28. The apparatus of claim 27 when dependent from any of claims 24 to 26, wherein the means for varying the excitation power density of the first pump beam at the detection region and the first lens arrangement are configured to provide a dynamic range of excitation power densities at the detection region of up to 10⁴, 10⁵, 10⁶, 10⁷ or 10⁸.

29. The apparatus of any of claims 21 to 28, further comprising a beam profiler in the first illumination optical path for measuring a two-dimensional spatial intensity distribution of the first pump beam at a location equivalent to the detection region; and, optionally or preferably, wherein the beam profiler comprises a beam-splitter that directs a percentage of the first pump beam towards a two-dimensional imaging detector.
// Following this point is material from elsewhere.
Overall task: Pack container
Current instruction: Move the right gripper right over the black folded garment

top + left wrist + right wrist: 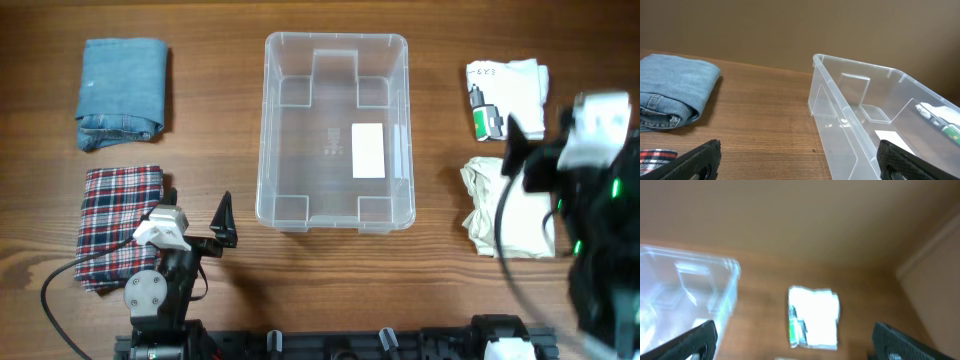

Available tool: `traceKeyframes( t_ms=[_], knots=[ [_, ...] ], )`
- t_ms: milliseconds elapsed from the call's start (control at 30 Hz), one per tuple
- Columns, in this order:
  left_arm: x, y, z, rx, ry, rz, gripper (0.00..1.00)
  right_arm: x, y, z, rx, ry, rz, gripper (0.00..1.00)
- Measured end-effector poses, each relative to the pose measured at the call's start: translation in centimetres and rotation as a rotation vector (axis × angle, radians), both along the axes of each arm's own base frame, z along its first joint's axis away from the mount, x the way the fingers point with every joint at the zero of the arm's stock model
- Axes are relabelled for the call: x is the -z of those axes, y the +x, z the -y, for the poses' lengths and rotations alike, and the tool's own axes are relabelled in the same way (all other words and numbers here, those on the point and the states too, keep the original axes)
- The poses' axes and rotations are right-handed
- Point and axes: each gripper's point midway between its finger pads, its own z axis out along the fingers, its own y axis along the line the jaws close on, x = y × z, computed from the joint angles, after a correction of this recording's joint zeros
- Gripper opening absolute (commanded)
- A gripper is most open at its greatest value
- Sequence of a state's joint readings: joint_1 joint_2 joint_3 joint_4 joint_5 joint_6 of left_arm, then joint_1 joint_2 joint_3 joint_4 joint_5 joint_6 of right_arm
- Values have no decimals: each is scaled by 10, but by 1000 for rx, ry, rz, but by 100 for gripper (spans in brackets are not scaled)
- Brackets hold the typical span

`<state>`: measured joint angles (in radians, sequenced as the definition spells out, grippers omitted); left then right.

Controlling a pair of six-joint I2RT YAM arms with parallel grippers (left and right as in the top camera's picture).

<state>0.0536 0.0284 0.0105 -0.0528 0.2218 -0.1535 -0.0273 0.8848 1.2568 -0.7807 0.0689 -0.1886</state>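
The clear plastic container (335,41) stands at the table's middle, empty, with a white label (368,150) on its base. It also shows in the left wrist view (840,107) and, blurred, in the right wrist view (722,287). My left gripper (197,215) is open and empty, low at the front left between the plaid garment (120,225) and the container; its jaws (797,160) frame bare wood and the container's near corner. My right gripper (540,150) is open and empty, raised over the cream garment (500,205). Its jaws (794,340) face the white garment (815,315).
Folded blue jeans (122,92) lie at the back left and show in the left wrist view (675,90). A white folded garment with a green print (508,98) lies at the back right. Left arm cables trail at the front left edge.
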Motion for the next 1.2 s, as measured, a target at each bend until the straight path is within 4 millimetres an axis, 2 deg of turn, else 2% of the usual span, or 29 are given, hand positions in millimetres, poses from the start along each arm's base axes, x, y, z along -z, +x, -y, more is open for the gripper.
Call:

30. The apparatus of any of claims 21 to 29, further comprising a second light source for producing a second pump beam having a second centre wavelength and a substantially speckle-free beam profile for illuminating, along a second illumination optical path, a reference sample to thereby produce emitted light by the interaction of the second pump beam with the reference sample; and, optionally or preferably, wherein the second illumination optical path joins the first illumination optical path.
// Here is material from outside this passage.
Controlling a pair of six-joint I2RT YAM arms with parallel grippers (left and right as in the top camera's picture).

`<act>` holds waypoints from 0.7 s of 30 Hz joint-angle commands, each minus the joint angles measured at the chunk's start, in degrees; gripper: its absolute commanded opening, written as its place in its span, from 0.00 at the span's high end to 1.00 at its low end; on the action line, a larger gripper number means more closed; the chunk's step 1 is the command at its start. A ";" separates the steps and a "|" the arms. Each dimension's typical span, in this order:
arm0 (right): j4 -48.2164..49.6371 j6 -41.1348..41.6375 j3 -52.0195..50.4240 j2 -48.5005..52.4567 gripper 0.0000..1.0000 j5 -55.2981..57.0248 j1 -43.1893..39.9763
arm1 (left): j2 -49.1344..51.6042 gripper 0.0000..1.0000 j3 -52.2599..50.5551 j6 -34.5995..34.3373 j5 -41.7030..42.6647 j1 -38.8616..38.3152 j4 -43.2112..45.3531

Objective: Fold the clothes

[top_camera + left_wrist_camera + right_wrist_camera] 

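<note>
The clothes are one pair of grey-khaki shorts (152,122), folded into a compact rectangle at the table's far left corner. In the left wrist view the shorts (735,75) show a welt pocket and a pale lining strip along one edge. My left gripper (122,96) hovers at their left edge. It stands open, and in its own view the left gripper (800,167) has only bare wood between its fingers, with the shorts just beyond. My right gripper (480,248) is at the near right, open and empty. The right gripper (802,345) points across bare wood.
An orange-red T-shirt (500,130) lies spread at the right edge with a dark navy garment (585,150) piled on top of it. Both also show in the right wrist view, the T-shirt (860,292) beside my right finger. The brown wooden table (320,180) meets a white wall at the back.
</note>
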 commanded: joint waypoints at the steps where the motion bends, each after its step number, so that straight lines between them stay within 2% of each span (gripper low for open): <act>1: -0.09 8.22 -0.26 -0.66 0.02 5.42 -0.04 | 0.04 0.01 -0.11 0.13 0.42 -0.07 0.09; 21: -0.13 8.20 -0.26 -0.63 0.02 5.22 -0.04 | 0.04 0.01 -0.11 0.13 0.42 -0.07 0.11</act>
31. The apparatus of claim 30, wherein the apparatus further comprises: a second lens arrangement in the second illumination optical path substantially identical to the first lens arrangement for adjusting the second pump beam to have a first beam width or a second beam width at the detection region; and optionally or preferably, wherein the second light source comprises a single mode fiber coupled to the output of a laser, and/or wherein the second light source is a single mode laser, so as to produce a second pump beam with a substantially speckle-free beam profile and/or a substantially smooth continuous intensity distribution at the detection region.
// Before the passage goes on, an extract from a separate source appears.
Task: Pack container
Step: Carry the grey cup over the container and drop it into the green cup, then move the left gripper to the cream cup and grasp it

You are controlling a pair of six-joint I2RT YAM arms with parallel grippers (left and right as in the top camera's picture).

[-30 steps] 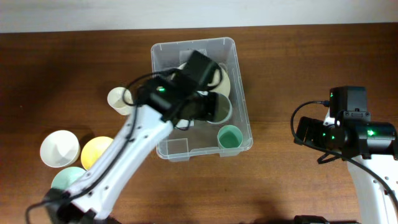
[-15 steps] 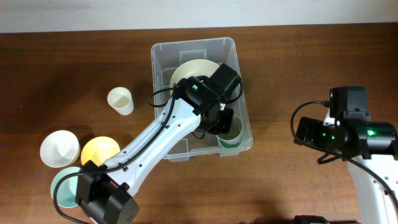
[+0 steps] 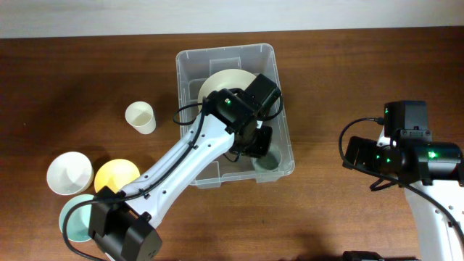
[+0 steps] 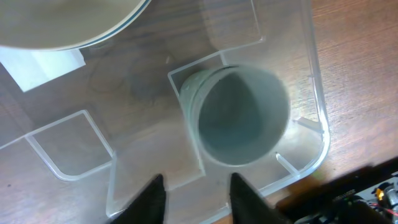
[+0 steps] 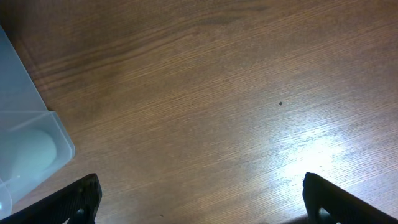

32. The apparatus of any of claims 21 to 31, wherein the first light source comprises a laser, and the apparatus further comprises a broadband light source for producing a broadband light beam having a broad spectral content for illuminating, along a third illumination optical path, the sample for measuring an absorption spectrum of the sample; and optionally or preferably, wherein: the third illumination optical path joins the first illumination optical path; the first detector is configurable to measure the absorption spectrum; and/or the apparatus comprises a second detector for detecting light transmitted through the sample for measuring the absorption spectrum.

33. The apparatus of any of claims 21 to 32, wherein the apparatus comprises an integrating sphere for holding the sample, the integrating sphere comprising an excitation port for receiving the first pump beam and one or more detection ports for coupling to the first detector.

34. The apparatus of any of claims 21 to 32, wherein the apparatus is operable to perform a quantum yield measurement of particles within the sample based, at least in part, on an output of the first detector.

35. The apparatus of claims 34, further comprising a processing device for deriving, at each excitation power density and beam width, a quantum yield measurement of particles within the sample based, at least in part, on an output from the first detector

36. The apparatus of any of claims 21 to 35, wherein the apparatus is operable to perform a dynamic light scattering measurement of particles within the sample based on an output of the first detector.

37. The apparatus of any of claims 21 to 36, wherein the apparatus is operable to perform flow cytometry measurements of particles within the sample based on an output of the first detector.

38. The apparatus of any of claims 21 to 37, wherein the apparatus is operable for use in monitoring a polymerase chain reaction in the sample based on an output of the first detector.

39. The apparatus of any of claims 21 to 38, wherein the apparatus is operable for detecting light emitted from particles within a liquid or solid sample.